▶ **EXERCISE OBJECTIVE**: Set down, character for character, everything in the records below from the line holding "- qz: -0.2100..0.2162" down to the line holding "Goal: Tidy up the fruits", and no other line.

▶ **DATASET RECORDS**:
+---+

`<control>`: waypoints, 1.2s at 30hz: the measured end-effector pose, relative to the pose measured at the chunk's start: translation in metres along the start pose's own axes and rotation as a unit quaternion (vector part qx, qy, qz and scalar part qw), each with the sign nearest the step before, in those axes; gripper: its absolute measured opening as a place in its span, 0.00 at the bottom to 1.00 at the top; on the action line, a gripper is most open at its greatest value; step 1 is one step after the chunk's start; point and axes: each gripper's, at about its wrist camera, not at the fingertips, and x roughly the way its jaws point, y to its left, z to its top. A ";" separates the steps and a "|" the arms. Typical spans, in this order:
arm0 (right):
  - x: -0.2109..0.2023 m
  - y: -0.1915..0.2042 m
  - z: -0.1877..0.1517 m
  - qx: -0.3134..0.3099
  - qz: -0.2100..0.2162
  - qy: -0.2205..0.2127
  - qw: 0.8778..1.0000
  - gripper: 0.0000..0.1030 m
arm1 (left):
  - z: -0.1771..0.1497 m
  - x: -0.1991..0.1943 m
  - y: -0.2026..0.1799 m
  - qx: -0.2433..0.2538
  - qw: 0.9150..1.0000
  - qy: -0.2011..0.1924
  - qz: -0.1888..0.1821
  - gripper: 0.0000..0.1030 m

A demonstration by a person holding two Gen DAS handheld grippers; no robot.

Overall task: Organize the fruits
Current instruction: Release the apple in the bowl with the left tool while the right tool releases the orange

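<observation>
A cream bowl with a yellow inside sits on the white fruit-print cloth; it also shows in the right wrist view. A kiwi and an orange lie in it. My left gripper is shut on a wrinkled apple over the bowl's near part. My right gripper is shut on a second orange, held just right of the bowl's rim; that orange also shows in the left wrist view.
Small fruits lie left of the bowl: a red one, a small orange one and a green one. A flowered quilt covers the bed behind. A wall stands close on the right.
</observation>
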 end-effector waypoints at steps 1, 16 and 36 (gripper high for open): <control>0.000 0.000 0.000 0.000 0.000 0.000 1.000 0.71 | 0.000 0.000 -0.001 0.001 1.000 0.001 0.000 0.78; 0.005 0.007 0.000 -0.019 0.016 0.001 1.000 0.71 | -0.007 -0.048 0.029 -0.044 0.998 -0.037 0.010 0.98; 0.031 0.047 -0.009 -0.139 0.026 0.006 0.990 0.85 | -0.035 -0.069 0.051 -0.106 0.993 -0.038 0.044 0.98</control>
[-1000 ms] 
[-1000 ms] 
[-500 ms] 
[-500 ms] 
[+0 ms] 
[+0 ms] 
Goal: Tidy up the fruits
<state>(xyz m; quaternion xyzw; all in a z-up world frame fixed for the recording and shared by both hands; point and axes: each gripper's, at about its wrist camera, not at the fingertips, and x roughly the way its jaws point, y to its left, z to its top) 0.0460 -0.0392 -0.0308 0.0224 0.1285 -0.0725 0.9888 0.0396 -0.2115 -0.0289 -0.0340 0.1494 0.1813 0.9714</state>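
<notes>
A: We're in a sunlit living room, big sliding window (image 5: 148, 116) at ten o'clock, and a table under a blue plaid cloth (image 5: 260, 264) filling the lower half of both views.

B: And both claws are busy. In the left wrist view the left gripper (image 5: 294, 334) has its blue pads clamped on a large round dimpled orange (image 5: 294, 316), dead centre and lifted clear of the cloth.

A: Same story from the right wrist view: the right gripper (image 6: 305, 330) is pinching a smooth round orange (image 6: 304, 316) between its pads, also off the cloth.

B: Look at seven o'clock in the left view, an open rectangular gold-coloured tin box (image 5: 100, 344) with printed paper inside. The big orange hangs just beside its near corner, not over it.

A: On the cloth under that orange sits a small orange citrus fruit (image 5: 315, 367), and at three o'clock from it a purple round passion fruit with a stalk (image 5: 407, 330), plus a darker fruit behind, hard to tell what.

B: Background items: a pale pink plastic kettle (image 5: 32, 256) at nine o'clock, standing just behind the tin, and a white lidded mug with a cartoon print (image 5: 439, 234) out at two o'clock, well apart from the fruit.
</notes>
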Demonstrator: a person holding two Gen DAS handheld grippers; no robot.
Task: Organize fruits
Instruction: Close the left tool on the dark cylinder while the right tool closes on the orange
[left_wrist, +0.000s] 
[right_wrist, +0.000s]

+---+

▶ **OUTPUT OF THE EXERCISE**:
  - qz: -0.2100..0.2162
  - qy: -0.2205..0.2127
  - qw: 0.8778..1.0000
  - gripper: 0.0000..0.1030 m
arm1 (left):
  - z: -0.1771..0.1497 m
  - x: -0.1991..0.1943 m
  - y: -0.2026..0.1799 m
  - qx: -0.2433..0.2538
  - qw: 0.9150..1.0000
  - qy: -0.2011..0.1924
  - qz: -0.1888..0.1821
  - gripper: 0.0000..0.1030 m

A demonstration by a person holding two Gen DAS handheld grippers; no robot.

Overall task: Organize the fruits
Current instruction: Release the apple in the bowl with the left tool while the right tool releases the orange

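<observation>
A cream bowl with a yellow inside sits on the white fruit-print cloth; it also shows in the right wrist view. A kiwi and an orange lie in it. My left gripper is shut on a wrinkled apple over the bowl's near part. My right gripper is shut on a second orange, held just right of the bowl's rim; that orange also shows in the left wrist view.
Small fruits lie left of the bowl: a red one, a small orange one and a green one. A flowered quilt covers the bed behind. A wall stands close on the right.
</observation>
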 end-effector waypoints at steps 1, 16 and 36 (gripper high for open): <control>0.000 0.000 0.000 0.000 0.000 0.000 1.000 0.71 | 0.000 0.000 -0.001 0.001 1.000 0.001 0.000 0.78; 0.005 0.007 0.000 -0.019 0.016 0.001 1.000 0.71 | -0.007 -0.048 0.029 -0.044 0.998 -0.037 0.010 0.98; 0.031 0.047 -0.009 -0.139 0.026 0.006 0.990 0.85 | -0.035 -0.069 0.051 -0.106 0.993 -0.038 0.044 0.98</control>
[-1000 ms] 
[-1000 ms] 
[-500 ms] 
[-500 ms] 
[+0 ms] 
[+0 ms] 
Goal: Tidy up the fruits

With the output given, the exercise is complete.